I dont know which list you are referring to but there is a list in the "Ueno Takashi memorial book" that have the same kata names and structure, is this the one?

Does anyone know if there are sources where Takamatsu or Toda refers to the SFRD and SFRJ as separate schools?  

Im also pondering one other thing: If Ueno recieved SFRT (which seems to be the same as SFRJ) why didnt he also recieve SFRD? Ueno seems to have been quite interested in those types of schools and surely they would have fitted nicely together?

Best regards / Bujin


----------



## George Kohler (Jan 20, 2005)

Bujin,

Yes, that is what I was referring too. The pamphlet was made by Kaminaga Shigemi.

I don't think there is any sources that Takamatsu Sensei stated that they were different. However, the _Kukishinden Zensho_ does mention a Fudo Ryu taijutsu on page  310. The lineage appears to be similar (but not quite) to Ueno's school and apparently Takamatsu Sensei is the one who wrote it.

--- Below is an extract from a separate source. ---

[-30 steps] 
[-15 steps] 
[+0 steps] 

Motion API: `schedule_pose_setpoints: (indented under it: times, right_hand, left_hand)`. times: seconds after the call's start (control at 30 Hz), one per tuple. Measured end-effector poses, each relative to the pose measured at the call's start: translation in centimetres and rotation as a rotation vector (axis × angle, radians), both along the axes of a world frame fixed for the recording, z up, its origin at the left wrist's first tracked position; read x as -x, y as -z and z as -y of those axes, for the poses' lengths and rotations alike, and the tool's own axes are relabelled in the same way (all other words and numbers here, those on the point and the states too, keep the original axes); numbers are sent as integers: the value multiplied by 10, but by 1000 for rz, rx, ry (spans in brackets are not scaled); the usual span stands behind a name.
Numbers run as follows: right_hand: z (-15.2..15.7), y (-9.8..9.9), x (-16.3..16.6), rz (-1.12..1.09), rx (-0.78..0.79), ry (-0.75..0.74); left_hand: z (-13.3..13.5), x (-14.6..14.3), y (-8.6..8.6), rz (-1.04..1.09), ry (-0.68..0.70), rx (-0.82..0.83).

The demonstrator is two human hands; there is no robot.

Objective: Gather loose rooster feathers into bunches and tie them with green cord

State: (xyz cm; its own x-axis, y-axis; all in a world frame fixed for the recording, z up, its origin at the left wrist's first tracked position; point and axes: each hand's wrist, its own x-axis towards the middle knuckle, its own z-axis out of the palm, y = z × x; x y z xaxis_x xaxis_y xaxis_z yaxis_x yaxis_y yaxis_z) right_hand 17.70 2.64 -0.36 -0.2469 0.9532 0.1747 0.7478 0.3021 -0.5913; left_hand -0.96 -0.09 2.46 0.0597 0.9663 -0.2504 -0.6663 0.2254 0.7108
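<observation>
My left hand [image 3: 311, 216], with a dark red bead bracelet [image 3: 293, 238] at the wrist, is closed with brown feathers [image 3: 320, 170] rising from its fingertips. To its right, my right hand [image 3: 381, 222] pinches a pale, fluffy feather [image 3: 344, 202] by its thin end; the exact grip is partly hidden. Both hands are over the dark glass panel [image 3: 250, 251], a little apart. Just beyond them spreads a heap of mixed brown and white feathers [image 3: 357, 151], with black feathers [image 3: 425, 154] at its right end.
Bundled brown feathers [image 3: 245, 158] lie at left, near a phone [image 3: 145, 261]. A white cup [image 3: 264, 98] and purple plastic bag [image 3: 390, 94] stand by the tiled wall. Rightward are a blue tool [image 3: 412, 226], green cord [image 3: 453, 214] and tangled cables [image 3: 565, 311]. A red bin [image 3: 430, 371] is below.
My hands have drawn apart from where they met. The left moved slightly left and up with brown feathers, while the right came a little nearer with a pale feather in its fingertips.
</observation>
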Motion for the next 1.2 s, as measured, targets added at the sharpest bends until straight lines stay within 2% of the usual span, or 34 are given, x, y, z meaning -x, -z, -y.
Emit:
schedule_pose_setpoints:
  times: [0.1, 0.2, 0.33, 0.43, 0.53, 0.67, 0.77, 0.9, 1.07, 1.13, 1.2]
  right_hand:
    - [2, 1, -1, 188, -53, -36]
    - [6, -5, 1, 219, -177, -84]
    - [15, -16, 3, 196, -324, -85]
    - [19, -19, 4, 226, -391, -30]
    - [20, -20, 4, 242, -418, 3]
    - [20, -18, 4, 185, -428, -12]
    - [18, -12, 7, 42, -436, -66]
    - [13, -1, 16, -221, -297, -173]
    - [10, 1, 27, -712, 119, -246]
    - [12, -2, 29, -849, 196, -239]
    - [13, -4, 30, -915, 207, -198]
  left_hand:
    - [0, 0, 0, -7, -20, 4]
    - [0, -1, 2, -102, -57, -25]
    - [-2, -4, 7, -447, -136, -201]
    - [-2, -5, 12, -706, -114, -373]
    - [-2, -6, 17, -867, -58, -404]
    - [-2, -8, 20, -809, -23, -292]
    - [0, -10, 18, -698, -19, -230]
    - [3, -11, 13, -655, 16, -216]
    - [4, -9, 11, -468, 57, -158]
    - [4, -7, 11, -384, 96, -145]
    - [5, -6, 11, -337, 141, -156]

I'm not sure why Takamatsu Sensei did certain things. We do know that he had quite a few students and a few of them were given different schools. Sometimes he gave similar schools but with different names. For example, Mizuta den Hontai Takagi Yoshin-ryu. He named the one for Ueno as Jujutsu and the one for Hatsumi Sensei as Jutaijutsu. I've also heard that most of his students did not know what the others were studying, and that he taught each one privately.


----------



## Bujin (Jan 20, 2005)

A question to Mr. Kohler,

Do you stydy Shinden fudo ryu jutaijutsu (taijutsu) in the Genbukan?

Best regards / Bujin


----------



## George Kohler (Jan 20, 2005)

Yes, both are studied in the Genbukan.


----------



## Bujin (Jan 21, 2005)

_"Yes, both are studied in the Genbukan"_

Does the SFRJ you study originate from the Bujinkan or from some outer source like Kaminaga Shigemi? Are they studied simultaneously or do you learn one school before the other in Genbukan?

Best regards / Bujin


----------



## George Kohler (Jan 21, 2005)

Bujin said:
			
		

> Does the SFRJ you study originate from the Bujinkan or from some outer source like Kaminaga Shigemi? Are they studied simultaneously or do you learn one school before the other in Genbukan?
> 
> Best regards / Bujin



I believe they come from two sources; Hatsumi Sensei and Fukumoto Sensei.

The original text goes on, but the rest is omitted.